**What you need to do**.
In the listing below, find the line containing "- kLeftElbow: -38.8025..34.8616" and the line containing "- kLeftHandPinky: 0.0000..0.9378". Repeat exactly those two lines and every line between them.

##############################

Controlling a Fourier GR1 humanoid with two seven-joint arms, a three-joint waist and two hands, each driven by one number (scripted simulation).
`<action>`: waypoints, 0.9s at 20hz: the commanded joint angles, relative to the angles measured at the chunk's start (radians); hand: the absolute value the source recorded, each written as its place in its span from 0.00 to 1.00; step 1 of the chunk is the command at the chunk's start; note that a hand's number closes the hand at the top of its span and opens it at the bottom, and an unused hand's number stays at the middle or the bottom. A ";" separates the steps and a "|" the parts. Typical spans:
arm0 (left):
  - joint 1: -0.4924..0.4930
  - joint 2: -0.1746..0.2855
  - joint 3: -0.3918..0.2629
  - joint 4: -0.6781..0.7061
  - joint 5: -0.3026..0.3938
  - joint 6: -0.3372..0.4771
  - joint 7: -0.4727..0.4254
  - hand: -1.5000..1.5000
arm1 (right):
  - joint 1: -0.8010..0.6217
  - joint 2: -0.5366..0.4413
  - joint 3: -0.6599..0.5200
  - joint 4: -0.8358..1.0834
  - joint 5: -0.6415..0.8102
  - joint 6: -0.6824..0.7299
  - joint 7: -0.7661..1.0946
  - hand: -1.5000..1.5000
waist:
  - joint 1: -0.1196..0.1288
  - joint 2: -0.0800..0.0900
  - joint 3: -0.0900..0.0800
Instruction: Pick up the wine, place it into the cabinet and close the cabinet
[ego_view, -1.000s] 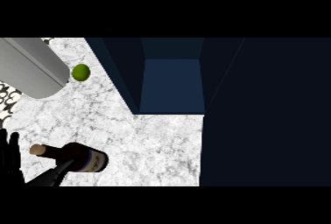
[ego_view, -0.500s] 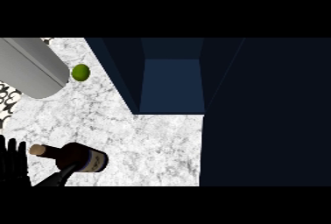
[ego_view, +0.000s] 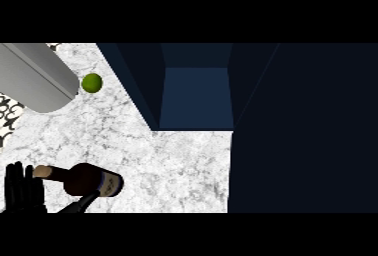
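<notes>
Counted one hand (ego_view: 22, 187), the left, low in the left corner. Stood upright there, fingers straight and close together, tips pointing up the view. Was open, gripping nothing. Lay just beside the cork end of the one bottle (ego_view: 90, 180), perhaps touching it, though hard to judge from above. Found that bottle on the counter (ego_view: 170, 160), below and left of the one cabinet (ego_view: 196, 95) and well apart from it. Saw the cabinet's inside showing. Counted further off one lime (ego_view: 91, 82), just beside one cylinder (ego_view: 37, 75), grey, at top left.
</notes>
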 joint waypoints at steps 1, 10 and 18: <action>0.017 -0.003 -0.015 0.080 0.055 -0.030 -0.086 0.00 | 0.063 0.016 0.008 -0.018 0.005 0.037 -0.056 0.00 | -0.001 0.000 0.000; -0.096 0.002 0.062 0.332 0.105 -0.086 -0.212 0.00 | 0.048 0.014 -0.008 -0.031 0.002 0.016 -0.030 0.00 | -0.003 0.000 0.000; -0.200 0.010 0.114 0.544 0.151 -0.155 -0.290 0.00 | 0.063 0.016 -0.011 -0.018 0.020 0.046 -0.062 0.00 | -0.004 0.001 0.000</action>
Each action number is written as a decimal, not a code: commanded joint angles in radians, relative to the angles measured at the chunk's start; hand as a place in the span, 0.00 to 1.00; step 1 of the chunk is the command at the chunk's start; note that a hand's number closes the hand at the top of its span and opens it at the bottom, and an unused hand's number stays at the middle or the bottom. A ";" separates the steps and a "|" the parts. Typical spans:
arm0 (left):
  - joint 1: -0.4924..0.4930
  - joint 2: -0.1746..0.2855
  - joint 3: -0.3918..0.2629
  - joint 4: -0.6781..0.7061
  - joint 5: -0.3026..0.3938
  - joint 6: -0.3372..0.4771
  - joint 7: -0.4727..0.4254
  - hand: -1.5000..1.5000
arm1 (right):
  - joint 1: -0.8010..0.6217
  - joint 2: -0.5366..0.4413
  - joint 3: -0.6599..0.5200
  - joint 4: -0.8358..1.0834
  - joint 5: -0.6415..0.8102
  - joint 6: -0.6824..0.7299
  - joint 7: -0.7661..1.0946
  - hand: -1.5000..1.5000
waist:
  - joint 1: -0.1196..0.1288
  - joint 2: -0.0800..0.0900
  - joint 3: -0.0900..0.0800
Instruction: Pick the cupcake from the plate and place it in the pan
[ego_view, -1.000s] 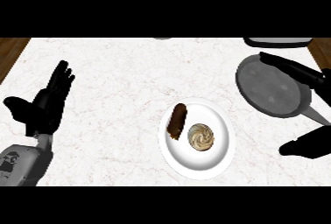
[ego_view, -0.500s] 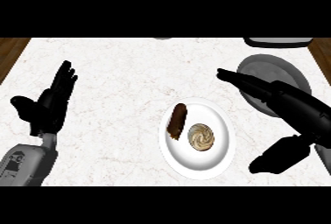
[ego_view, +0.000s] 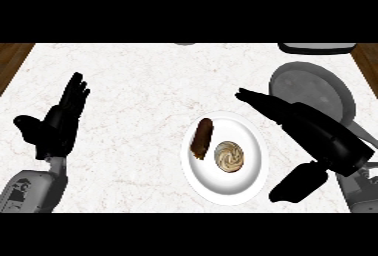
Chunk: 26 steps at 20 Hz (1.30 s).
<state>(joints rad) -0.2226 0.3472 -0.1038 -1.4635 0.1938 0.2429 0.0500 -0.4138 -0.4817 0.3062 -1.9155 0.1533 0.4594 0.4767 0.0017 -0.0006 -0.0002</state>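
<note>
Sitting on one plate (ego_view: 221, 191) at lower centre, one cupcake (ego_view: 229, 155) lies just left of the right hand (ego_view: 325, 141), flat-open and empty; one pan (ego_view: 306, 90) upper right, left hand (ego_view: 59, 124) open at left.

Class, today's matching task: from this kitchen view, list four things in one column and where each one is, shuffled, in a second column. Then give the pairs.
Things:
1 cupcake
2 pan
3 left hand
4 right hand

Places:
A open, near the view's left edge
B on the plate
C upper right of the view
D open, just right of the plate

Pairs: 1-B, 2-C, 3-A, 4-D
</note>
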 joint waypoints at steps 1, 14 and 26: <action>-0.028 -0.002 0.030 0.018 -0.005 -0.039 0.016 0.50 | -0.084 0.042 -0.029 0.081 0.049 0.045 0.044 0.00 | 0.002 0.001 0.000; 0.003 -0.086 0.070 0.072 -0.072 -0.059 -0.071 0.50 | 0.005 0.150 0.041 0.292 0.281 0.081 -0.169 0.00 | 0.002 0.001 0.000; -0.008 -0.077 0.095 -0.039 -0.093 -0.105 0.055 0.50 | 0.002 0.191 0.101 0.309 0.476 0.148 -0.135 0.00 | 0.004 -0.001 0.000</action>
<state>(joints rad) -0.2447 0.2636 -0.0038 -1.4366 0.0973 0.1562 0.0562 -0.3955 -0.2860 0.3835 -1.6353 0.5558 0.6005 0.3295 0.0023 -0.0002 -0.0001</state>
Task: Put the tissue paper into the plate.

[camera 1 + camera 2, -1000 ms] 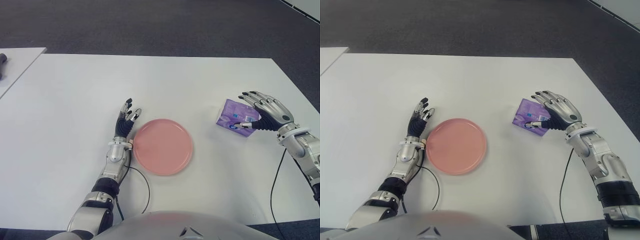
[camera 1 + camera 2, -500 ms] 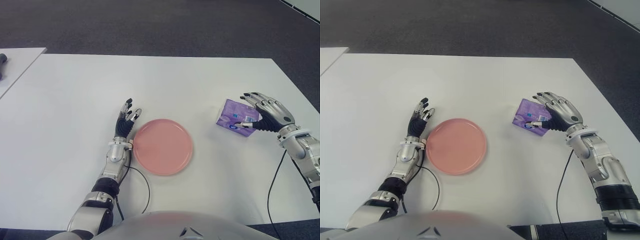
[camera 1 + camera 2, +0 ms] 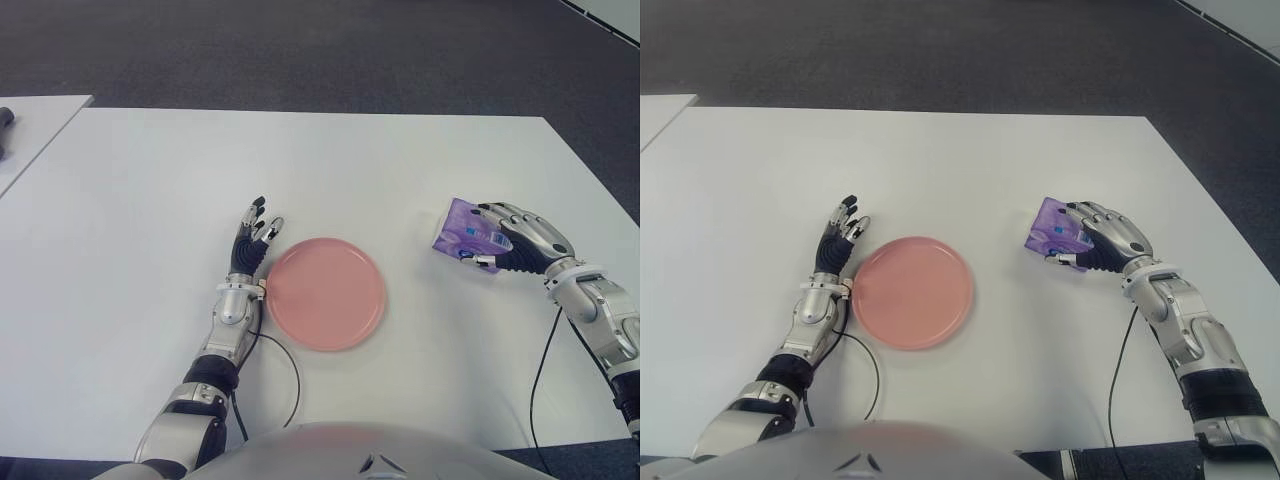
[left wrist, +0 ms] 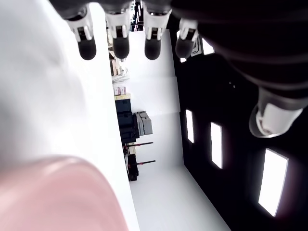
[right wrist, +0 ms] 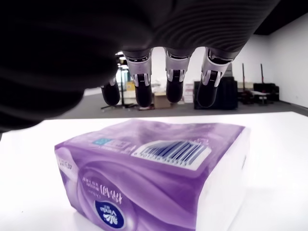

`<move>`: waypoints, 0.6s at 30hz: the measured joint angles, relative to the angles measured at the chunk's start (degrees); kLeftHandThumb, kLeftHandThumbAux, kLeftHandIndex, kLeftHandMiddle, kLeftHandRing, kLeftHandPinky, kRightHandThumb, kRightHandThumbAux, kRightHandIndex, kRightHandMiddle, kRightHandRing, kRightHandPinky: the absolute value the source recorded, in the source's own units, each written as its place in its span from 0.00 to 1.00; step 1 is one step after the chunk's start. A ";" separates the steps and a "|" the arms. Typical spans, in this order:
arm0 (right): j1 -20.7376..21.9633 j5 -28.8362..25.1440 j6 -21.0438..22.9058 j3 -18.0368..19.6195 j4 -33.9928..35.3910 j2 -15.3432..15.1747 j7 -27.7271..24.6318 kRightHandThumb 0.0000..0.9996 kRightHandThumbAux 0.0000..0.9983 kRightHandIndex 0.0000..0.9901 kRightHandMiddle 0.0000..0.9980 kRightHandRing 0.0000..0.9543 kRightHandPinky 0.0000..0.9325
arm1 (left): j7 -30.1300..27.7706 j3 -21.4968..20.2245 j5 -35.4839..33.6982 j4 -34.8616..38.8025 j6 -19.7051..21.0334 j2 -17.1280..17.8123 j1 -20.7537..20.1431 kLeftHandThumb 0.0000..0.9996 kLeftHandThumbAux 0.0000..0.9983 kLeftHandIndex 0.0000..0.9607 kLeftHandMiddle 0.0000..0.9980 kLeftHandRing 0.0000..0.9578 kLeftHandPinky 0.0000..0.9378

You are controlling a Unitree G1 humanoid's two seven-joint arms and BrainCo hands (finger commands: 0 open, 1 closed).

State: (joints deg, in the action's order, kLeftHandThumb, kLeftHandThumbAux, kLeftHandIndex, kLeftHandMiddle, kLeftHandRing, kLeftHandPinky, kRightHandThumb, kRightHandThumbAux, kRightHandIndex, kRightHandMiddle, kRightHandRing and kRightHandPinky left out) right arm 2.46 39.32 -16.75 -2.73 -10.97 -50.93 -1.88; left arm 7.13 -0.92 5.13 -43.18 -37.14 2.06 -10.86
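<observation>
Table: white table top (image 3: pixel 150 250), bearing all items listed below; dark carpet shows beyond its far edge.
Plate: pink round plate (image 3: pixel 326 293), lying flat on the table near the robot, slightly left of centre, with nothing in it.
Tissue paper: purple plastic-wrapped tissue pack (image 3: pixel 462 227), well apart from the plate on its right side, on the table; a barcode label and a blue round logo show on the wrapper in the right wrist view (image 5: pixel 159 168).
Right hand: right hand (image 3: pixel 518 242) set over the pack from its right side, fingers (image 5: pixel 174 79) arched across the top and the thumb at the near edge; in the eye views the fingers are curled about the pack, while the wrist view shows the fingertips just above the wrapper, so firm contact cannot be confirmed.
Left hand: left hand (image 3: pixel 250 245) just beside the plate's left rim, fingers (image 4: pixel 119 41) straight and relaxed, holding nothing.
Cable: thin black cable (image 3: pixel 285 380) looping on the table near the left forearm, beside the plate's near edge.
Second table: corner of another white table (image 3: pixel 35 125) at the far left.
</observation>
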 measured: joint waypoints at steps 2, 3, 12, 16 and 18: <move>0.30 0.15 0.00 -0.65 -0.15 0.12 -0.01 0.10 0.30 0.00 0.00 0.00 0.00 | 0.00 0.01 0.01 0.00 0.01 0.00 0.00 0.00 0.44 0.00 0.00 0.00 0.00; 0.39 0.26 0.00 -0.90 -0.23 0.24 -0.02 0.10 0.30 0.00 0.00 0.00 0.00 | 0.00 0.01 0.02 0.00 0.01 0.00 0.00 0.00 0.44 0.00 0.00 0.00 0.00; 3.49 2.67 -0.01 -5.23 -3.94 2.18 0.50 0.07 0.30 0.00 0.00 0.00 0.00 | 0.00 0.09 0.37 0.06 0.02 -0.02 0.05 0.00 0.44 0.00 0.00 0.00 0.00; 5.23 3.42 -0.16 -6.48 -5.64 2.64 1.32 0.07 0.31 0.00 0.00 0.00 0.00 | 0.00 0.09 0.37 0.07 0.03 -0.07 0.05 0.00 0.44 0.00 0.00 0.00 0.00; 6.09 3.66 -0.54 -7.32 -6.97 2.77 2.05 0.07 0.31 0.00 0.00 0.00 0.00 | 0.00 0.08 0.37 0.10 0.05 -0.10 0.05 0.00 0.44 0.00 0.00 0.00 0.00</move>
State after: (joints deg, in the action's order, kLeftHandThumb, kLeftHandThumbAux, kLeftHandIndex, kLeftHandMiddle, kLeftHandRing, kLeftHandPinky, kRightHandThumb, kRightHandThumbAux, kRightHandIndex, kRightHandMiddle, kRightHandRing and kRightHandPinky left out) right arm 8.55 42.98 -17.28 -10.05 -17.94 -48.16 0.16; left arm 7.13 -0.84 5.50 -43.08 -37.09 1.96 -10.80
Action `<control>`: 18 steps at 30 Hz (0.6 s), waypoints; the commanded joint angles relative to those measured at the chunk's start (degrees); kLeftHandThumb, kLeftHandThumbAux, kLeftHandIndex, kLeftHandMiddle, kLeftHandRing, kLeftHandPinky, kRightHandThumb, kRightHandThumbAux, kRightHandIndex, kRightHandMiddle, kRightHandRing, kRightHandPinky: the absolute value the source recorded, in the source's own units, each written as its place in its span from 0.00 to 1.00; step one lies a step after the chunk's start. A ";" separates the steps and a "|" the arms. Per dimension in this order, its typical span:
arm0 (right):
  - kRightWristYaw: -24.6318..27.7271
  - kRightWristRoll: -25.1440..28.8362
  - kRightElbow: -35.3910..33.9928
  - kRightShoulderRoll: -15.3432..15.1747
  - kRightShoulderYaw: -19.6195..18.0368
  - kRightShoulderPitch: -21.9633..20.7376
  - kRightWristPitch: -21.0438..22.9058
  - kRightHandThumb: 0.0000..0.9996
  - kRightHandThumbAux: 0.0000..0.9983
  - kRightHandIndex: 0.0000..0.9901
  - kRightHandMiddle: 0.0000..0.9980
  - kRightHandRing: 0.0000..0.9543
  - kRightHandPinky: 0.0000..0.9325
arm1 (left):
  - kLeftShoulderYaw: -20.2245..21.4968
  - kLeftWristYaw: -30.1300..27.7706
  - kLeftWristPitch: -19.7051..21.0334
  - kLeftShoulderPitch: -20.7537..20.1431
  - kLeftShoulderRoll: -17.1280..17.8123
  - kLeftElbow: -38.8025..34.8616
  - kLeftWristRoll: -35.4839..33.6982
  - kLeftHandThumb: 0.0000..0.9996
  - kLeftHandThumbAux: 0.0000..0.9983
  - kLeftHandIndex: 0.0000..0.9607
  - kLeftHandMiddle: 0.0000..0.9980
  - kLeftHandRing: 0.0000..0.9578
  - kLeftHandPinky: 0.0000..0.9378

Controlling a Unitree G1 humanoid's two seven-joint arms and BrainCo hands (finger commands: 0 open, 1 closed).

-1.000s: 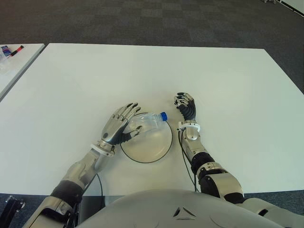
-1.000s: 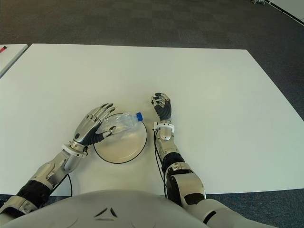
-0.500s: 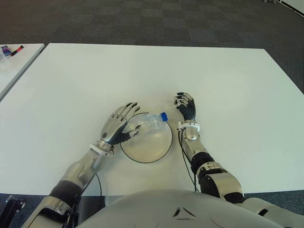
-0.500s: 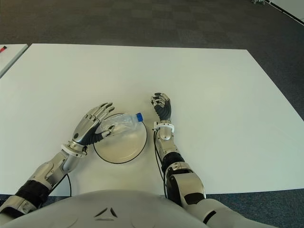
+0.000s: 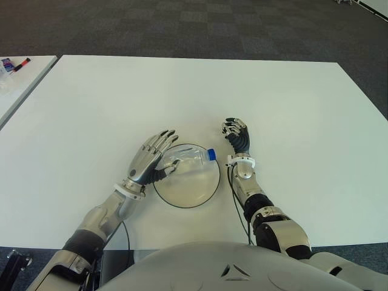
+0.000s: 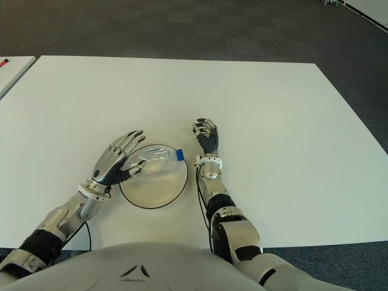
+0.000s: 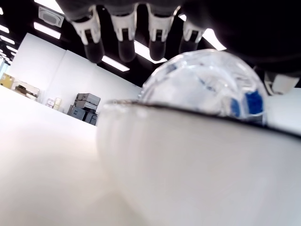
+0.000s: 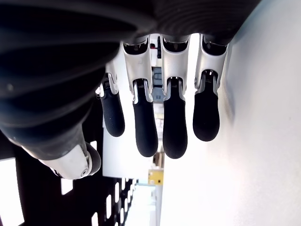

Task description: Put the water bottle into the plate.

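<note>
Now the water bottle [image 5: 193, 160] lies on its side inside the plate [image 5: 188, 193], its blue cap toward the right rim; half a second ago it sat higher, leaning on the far rim with the cap poking past the edge. The left hand [image 5: 150, 159] has drawn slightly back to the plate's left edge, fingers spread and holding nothing (only the thumb is close to the bottle's base). The right hand [image 5: 237, 136] shows just right of the plate on the white worktop [image 5: 291, 109], fingers loosely curled, empty, unmoved.
</note>
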 commanded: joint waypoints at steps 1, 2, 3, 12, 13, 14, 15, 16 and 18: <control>-0.02 0.14 2.04 0.39 -0.04 1.59 1.36 0.94 0.67 0.35 0.49 0.56 0.64 | 0.21 0.98 -0.78 -0.55 0.48 0.85 -0.46 0.46 0.17 0.00 0.00 0.00 0.00; -0.05 0.15 2.07 0.40 -0.06 1.58 1.32 0.94 0.67 0.35 0.49 0.56 0.64 | 0.29 1.10 -0.92 -0.59 0.50 0.86 -0.48 0.46 0.17 0.00 0.00 0.00 0.00; -0.12 0.14 2.13 0.40 -0.07 1.57 1.21 0.94 0.67 0.35 0.49 0.56 0.64 | 0.46 1.35 -1.13 -0.65 0.58 0.72 -0.47 0.46 0.17 0.00 0.00 0.00 0.00; 0.01 0.33 2.60 0.43 -0.20 1.40 0.98 0.94 0.67 0.35 0.49 0.57 0.65 | 2.41 2.77 -3.54 -0.81 1.69 -1.24 -1.33 0.42 0.18 0.00 0.00 0.00 0.00; 0.05 0.34 2.62 0.43 -0.21 1.39 1.01 0.94 0.67 0.35 0.49 0.57 0.66 | 2.64 2.98 -3.80 -0.77 1.77 -1.46 -1.40 0.42 0.18 0.00 0.00 0.00 0.00; 0.12 0.36 2.66 0.40 -0.23 1.36 1.08 0.94 0.67 0.35 0.49 0.57 0.66 | 2.96 3.16 -4.10 -0.73 1.87 -1.79 -1.55 0.42 0.18 0.00 0.00 0.00 0.00; 0.18 0.37 2.69 0.39 -0.24 1.34 1.13 0.94 0.67 0.35 0.49 0.57 0.66 | 3.17 3.29 -4.32 -0.71 1.93 -2.01 -1.66 0.41 0.17 0.00 0.00 0.00 0.00; 0.21 0.38 2.72 0.38 -0.25 1.33 1.15 0.94 0.67 0.35 0.49 0.57 0.66 | 3.30 3.34 -4.46 -0.69 1.94 -2.10 -1.70 0.41 0.17 0.00 0.00 0.00 0.00; 0.29 0.43 2.73 0.38 -0.29 1.31 1.17 0.94 0.67 0.35 0.49 0.57 0.65 | 4.00 3.22 -4.83 -0.55 1.86 -2.62 -2.33 0.40 0.17 0.00 0.00 0.00 0.00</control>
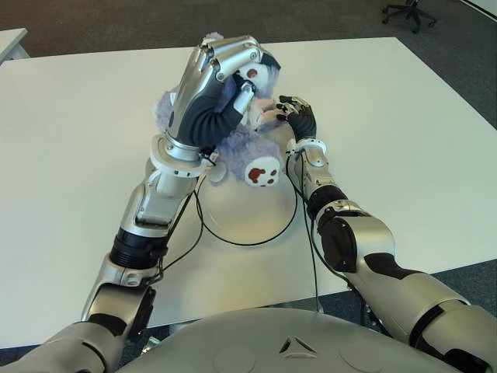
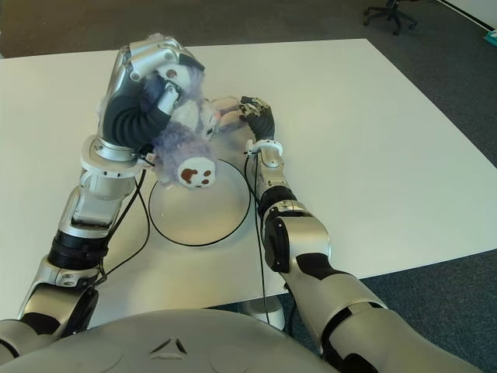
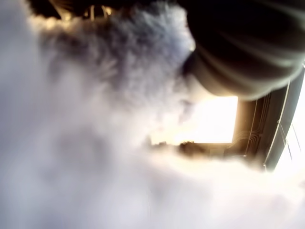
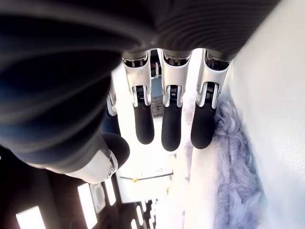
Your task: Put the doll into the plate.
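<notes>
Gripping the doll [image 1: 233, 132] in curled left hand [image 1: 221, 78] fingers, you hold it at the plate's [image 2: 194, 225] far rim for lowering; your right hand [image 1: 299, 116], fingers loosely extended, steadies it above the bench [image 1: 404, 140].

A white table [image 1: 404, 116] carries a white plate [image 2: 198, 217], its rim ringed by a black cable.
</notes>
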`<action>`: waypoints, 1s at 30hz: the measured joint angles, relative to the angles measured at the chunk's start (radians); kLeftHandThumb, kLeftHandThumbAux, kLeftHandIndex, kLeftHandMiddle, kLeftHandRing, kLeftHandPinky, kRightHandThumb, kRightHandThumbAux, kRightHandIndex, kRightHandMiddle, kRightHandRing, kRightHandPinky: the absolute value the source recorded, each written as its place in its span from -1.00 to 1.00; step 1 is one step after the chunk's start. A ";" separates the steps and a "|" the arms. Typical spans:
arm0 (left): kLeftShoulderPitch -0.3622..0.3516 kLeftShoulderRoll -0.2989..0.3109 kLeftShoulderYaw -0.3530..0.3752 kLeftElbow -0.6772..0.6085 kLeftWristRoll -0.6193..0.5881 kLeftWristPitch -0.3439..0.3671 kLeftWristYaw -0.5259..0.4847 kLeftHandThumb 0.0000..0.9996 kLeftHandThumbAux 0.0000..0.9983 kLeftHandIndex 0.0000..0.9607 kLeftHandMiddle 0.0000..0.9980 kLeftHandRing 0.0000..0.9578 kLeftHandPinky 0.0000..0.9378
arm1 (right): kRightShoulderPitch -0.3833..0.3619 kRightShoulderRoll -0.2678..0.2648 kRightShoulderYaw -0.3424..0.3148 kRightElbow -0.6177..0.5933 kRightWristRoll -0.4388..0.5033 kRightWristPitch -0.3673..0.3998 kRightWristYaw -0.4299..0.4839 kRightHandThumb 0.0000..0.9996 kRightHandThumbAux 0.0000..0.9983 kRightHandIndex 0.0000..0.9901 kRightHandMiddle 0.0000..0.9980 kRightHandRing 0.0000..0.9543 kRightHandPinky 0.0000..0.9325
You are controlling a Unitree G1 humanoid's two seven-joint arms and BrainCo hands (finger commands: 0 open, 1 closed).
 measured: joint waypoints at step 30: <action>0.069 -0.019 -0.067 -0.003 -0.119 -0.045 -0.126 0.70 0.34 -0.15 0.03 0.41 0.32 | 0.000 0.011 -0.016 -0.002 0.003 -0.001 -0.011 0.40 0.47 -0.19 -0.47 -0.45 -0.35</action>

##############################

**Solution for this task**.
  - kLeftElbow: -38.8025..34.8616
  - kLeftWristRoll: -35.4839..33.6982
  - kLeftHandThumb: 0.0000..0.9996
  - kLeftHandThumbAux: 0.0000..0.9983
  - kLeftHandIndex: 0.0000..0.9607
  - kLeftHandMiddle: 0.0000..0.9980
  - kLeftHandRing: 0.0000..0.9578
  - kLeftHandPinky: 0.0000..0.9378

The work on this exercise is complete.